La première version de la carte était un triangle reliant Saint-Denis, Créteil et Versailles. Elle a été élargie pour inclure les cinq « Villes Nouvelles », symboles du développement urbain de la région au 20e siècle, à l’aube du Grand Paris. Dans un effort utopique pour créer des villes autonomes dans les banlieues et ainsi contenir l’étalement urbain, les Villes Nouvelles ont été reliées par les nouveaux RER.
La carte finale du Sentier a la forme d’un trèfle, les trois arcs imbriqués rendant hommage à la fois aux origines celtiques de Paris et à l’architecture gothique médiévale que l’on trouve le long du parcours. Bientôt, l’équipe du Sentier créera des liens entre les sentiers et le cœur de Paris, à Châtelet-Les Halles. On espère que de la signalisation pourra un jour être ajoutée sur les sentiers, malgré les difficultés administratives.
Tout au long de son parcours, le Sentier révèle l’histoire de la culture de la randonnée en croisant d’autres parcours, dont les sentiers de Grande Randonnée (GR) qui traversent la France. « Nous créons une porte ouverte sur les sentiers existants en hommage à la randonnée et à son histoire. La randonnée a été inventée au 19e siècle comme moyen de sortir de la ville industrielle, par des groupes [communautaires] comme « Les Excursionnistes » à Marseille qui se rendaient aux Calanques », explique Denissen.
Les constructeurs du Sentier se sont également inspirés de figures du 20e siècle, comme l’artiste de land art américain Robert Smithson, qui a organisé des visites industrielles guidées à New York, et le collectif Stalker, qui a commencé à explorer les terrains abandonnés autour de Rome dans les années 1990.
Au fil du temps, Paris s’est agrandie et a externalisé ses fonctions : fortifications défensives en temps de guerre, champs agricoles pour l’alimentation, et même la mort lorsque les cimetières ont été déplacés en dehors des limites de la ville. Dans cette optique, le Sentier n’évite pas l’industrie et les infrastructures qui ont fait de la capitale ce qu’elle est aujourd’hui, avec ses autoroutes, le système de canaux de Napoléon, ou encore ses usines.
Il y a une approche philosophique dans le fait d’encourager les promeneur.ses à renouer le lien avec ce qui nous entoure. D’une certaine manière, c’est aussi une démarche politique. « La marche est une façon de prendre soin de ce territoire, de faire prendre conscience des zones naturelles cachées… de réfléchir à la façon de protéger les champs fertiles du méga-développement », explique Denissen.
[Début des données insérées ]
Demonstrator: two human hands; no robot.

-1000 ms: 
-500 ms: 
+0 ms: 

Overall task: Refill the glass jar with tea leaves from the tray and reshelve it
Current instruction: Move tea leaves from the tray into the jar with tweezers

C’est sous le baron Haussmann, au 19e siècle, que l’urbanisme a intégré une réflexion sur la vie métabolique de la ville : un nouveau système d’égouts canalisait les eaux usées pour fertiliser les champs de la Plaine Saint-Denis, tandis que des aqueducs transportaient l’eau douce depuis des sources éloignées.
Un beau jour de printemps, sur le Sentier, je me suis retrouvée pour la première fois à côté de l’aqueduc de la Vanne, au sud de Paris. Lors de sa conception, l’ingénieur Eugène Belgrand s’est inspiré des anciens aqueducs romains, en créant un conduit en pierre qui canalise l’eau sur plus de 170 kilomètres depuis la Bourgogne.
L’aqueduc traverse le paysage, tout comme les trains qui conduisent les passager.ères en direction de Paris, à travers la banlieue. Mais ce jour-là, je prenais mon temps lorsque je me promenais le long des arches de pierre de ce monument du 19e siècle. Des fleurs et des plantes avaient pris racine à ses côtés : un autre exemple de la façon dont la beauté, l’histoire et l’industrie se mêlent sur ces sentiers.